— TASK DESCRIPTION —
Lines from the material below that hold the string "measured" are what is needed; copy each of them.

— DATA BELOW —
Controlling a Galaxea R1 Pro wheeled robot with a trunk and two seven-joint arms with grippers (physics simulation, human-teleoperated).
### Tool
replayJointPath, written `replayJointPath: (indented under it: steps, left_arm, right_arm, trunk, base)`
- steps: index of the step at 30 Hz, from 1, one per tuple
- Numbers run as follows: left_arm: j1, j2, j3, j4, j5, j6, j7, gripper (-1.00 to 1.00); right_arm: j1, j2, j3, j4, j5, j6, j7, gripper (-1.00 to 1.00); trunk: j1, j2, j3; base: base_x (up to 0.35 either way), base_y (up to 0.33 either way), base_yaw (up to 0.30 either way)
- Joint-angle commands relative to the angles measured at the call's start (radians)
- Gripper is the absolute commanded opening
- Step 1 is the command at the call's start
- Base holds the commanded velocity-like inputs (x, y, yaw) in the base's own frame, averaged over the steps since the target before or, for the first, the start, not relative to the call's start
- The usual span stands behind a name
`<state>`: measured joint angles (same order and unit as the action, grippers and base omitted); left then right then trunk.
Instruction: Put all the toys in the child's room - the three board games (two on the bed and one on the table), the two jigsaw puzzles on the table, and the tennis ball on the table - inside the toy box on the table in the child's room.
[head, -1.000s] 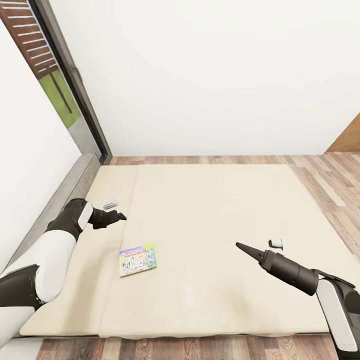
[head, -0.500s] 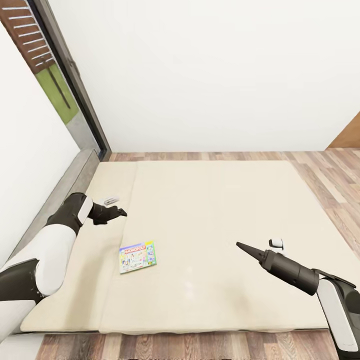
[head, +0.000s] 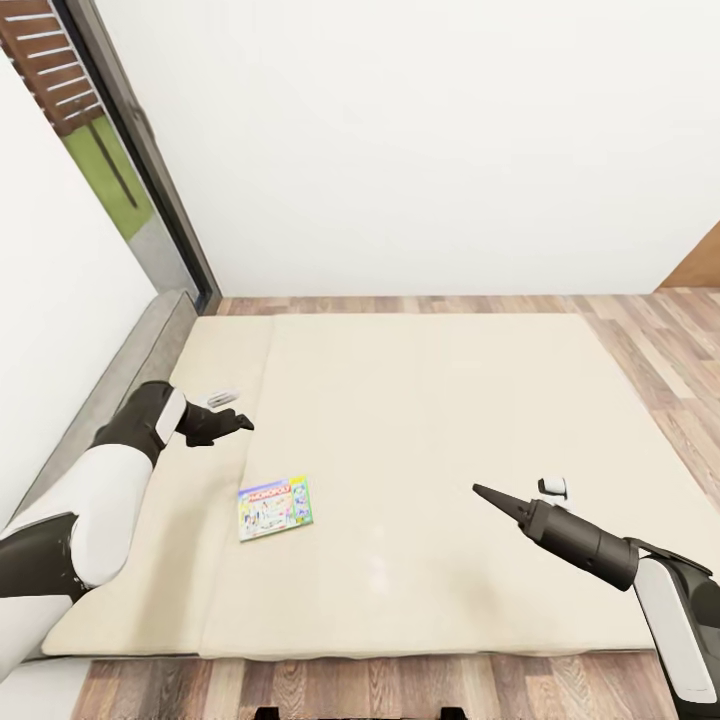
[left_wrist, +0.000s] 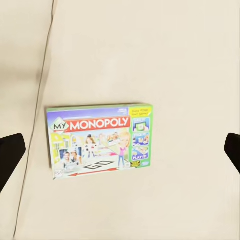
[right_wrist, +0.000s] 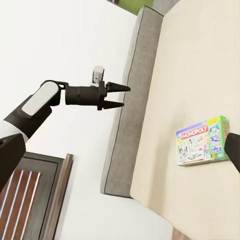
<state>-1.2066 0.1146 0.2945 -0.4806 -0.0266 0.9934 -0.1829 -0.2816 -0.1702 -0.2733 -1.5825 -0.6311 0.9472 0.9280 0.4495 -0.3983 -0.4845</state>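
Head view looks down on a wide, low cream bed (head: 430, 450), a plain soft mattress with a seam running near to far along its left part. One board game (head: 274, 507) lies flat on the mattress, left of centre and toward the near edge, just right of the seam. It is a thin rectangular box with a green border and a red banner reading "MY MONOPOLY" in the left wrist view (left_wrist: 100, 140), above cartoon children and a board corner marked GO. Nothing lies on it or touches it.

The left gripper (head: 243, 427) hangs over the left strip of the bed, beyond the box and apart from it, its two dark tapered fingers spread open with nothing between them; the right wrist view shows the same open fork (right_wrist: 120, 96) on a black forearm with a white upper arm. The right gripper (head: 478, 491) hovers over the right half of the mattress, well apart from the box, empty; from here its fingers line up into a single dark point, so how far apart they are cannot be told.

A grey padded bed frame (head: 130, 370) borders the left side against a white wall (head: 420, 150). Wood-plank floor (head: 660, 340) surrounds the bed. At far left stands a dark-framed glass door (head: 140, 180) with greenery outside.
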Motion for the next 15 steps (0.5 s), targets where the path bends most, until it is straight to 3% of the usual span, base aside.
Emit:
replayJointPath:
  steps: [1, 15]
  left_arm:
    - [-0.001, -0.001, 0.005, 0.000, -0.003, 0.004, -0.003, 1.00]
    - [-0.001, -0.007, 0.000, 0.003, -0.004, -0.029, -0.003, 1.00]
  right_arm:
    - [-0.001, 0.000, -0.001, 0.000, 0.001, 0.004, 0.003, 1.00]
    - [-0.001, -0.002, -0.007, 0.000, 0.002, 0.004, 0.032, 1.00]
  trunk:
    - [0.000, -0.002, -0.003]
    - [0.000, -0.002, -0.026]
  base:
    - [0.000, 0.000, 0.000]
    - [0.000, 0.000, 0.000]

— OUTPUT OF THE TASK —
- Joint-angle commands relative to the angles measured at the call's start (radians)
`<state>`: measured joint angles (same order and unit as the action, grippers and base omitted); left then right then trunk.

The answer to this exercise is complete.